• _Action item_
Return the data below, unchanged.
┌────────
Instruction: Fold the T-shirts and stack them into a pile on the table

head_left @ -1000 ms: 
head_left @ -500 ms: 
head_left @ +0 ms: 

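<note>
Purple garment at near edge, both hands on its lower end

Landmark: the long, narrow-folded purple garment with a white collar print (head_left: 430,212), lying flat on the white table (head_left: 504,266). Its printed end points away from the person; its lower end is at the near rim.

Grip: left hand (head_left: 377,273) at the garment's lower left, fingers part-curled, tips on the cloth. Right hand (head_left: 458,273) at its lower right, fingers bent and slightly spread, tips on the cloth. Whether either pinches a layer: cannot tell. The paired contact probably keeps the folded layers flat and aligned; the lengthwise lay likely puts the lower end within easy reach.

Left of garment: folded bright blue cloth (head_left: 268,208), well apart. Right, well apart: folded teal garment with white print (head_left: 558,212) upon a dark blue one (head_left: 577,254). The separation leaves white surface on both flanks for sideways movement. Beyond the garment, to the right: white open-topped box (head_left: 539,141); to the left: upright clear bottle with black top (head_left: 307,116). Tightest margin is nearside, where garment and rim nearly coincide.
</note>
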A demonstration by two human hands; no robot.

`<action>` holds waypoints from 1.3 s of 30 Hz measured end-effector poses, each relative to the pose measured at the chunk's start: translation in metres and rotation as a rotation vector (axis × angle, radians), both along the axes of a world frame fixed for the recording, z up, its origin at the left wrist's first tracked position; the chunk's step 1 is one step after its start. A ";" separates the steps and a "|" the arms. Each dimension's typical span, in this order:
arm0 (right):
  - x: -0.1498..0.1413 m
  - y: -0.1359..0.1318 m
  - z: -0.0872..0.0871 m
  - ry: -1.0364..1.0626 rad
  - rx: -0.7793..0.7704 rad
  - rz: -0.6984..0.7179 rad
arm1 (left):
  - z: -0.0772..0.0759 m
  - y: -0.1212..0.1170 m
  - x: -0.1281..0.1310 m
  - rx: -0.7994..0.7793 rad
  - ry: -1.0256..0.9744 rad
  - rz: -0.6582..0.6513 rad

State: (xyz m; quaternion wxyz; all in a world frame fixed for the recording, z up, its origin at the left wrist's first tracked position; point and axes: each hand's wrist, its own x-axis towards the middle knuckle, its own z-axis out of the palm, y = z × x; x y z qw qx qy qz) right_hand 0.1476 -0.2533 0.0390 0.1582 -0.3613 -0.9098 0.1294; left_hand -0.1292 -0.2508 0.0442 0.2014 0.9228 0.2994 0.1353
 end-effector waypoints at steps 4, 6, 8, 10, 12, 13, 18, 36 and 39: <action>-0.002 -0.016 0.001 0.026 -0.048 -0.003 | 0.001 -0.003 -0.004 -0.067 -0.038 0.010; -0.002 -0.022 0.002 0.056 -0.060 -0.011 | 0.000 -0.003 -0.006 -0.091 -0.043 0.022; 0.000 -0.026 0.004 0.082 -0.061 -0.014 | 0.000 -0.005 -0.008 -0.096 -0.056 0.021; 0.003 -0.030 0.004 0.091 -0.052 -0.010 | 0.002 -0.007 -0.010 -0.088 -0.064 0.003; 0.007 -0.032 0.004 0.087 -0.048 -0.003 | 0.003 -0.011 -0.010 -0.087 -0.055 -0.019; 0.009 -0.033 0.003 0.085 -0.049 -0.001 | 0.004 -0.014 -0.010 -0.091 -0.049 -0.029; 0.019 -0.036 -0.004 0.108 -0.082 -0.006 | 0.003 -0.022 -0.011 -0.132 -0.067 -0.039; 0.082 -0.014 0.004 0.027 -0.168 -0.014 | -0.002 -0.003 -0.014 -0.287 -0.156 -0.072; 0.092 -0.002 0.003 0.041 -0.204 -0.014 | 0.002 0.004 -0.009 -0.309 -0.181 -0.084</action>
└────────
• _Solution to the problem_
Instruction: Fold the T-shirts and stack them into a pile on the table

head_left @ -1000 ms: 
head_left @ -500 ms: 
head_left @ +0 ms: 

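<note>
Purple garment at near edge, both hands on its lower end

Landmark: the long, narrow-folded purple garment with a white collar print (head_left: 430,212), lying flat on the white table (head_left: 504,266). Its printed end points away from the person; its lower end is at the near rim.

Grip: left hand (head_left: 377,273) at the garment's lower left, fingers part-curled, tips on the cloth. Right hand (head_left: 458,273) at its lower right, fingers bent and slightly spread, tips on the cloth. Whether either pinches a layer: cannot tell. The paired contact probably keeps the folded layers flat and aligned; the lengthwise lay likely puts the lower end within easy reach.

Left of garment: folded bright blue cloth (head_left: 268,208), well apart. Right, well apart: folded teal garment with white print (head_left: 558,212) upon a dark blue one (head_left: 577,254). The separation leaves white surface on both flanks for sideways movement. Beyond the garment, to the right: white open-topped box (head_left: 539,141); to the left: upright clear bottle with black top (head_left: 307,116). Tightest margin is nearside, where garment and rim nearly coincide.
</note>
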A demonstration by two human hands; no robot.

`<action>` holds waypoints from 1.3 s of 30 Hz measured end-effector poses, each relative to the pose measured at the chunk's start: translation in metres and rotation as a rotation vector (axis × angle, radians), both along the axes of a world frame fixed for the recording, z up, its origin at the left wrist's first tracked position; the chunk's step 1 is one step after its start. A ";" separates the steps and a "|" the arms. Each dimension's typical span, in this order:
arm0 (right):
  - x: -0.1498..0.1413 m
  - y: -0.1359..0.1318 m
  - z: -0.0872..0.0871 m
  - ry: -1.0364..1.0626 rad
  - rx: -0.7793..0.7704 rad
  - rz: -0.6984..0.7179 rad
arm1 (left):
  - z: -0.0772..0.0759 m
  - y: -0.1212..0.1170 m
  - x: -0.1281..0.1310 m
  - rx: -0.7994..0.7793 rad
  - ry: -1.0256..0.9744 rad
  - rz: -0.6582..0.6513 rad

State: (xyz m; quaternion wxyz; all in a world frame fixed for the recording, z up, its origin at the left wrist's first tracked position; point and axes: each hand's wrist, its own x-axis towards the middle knuckle, its own z-axis out of the palm, y = z × x; x y z qw qx qy qz) right_hand 0.1476 -0.2533 0.0390 0.1582 -0.3613 -0.9098 0.1294; left_hand -0.1292 -0.2508 0.0442 0.2014 0.9228 0.2994 0.1353
 end-effector waypoints at steps 4, 6, 8, 10, 12, 13, 18, 36 and 39: <action>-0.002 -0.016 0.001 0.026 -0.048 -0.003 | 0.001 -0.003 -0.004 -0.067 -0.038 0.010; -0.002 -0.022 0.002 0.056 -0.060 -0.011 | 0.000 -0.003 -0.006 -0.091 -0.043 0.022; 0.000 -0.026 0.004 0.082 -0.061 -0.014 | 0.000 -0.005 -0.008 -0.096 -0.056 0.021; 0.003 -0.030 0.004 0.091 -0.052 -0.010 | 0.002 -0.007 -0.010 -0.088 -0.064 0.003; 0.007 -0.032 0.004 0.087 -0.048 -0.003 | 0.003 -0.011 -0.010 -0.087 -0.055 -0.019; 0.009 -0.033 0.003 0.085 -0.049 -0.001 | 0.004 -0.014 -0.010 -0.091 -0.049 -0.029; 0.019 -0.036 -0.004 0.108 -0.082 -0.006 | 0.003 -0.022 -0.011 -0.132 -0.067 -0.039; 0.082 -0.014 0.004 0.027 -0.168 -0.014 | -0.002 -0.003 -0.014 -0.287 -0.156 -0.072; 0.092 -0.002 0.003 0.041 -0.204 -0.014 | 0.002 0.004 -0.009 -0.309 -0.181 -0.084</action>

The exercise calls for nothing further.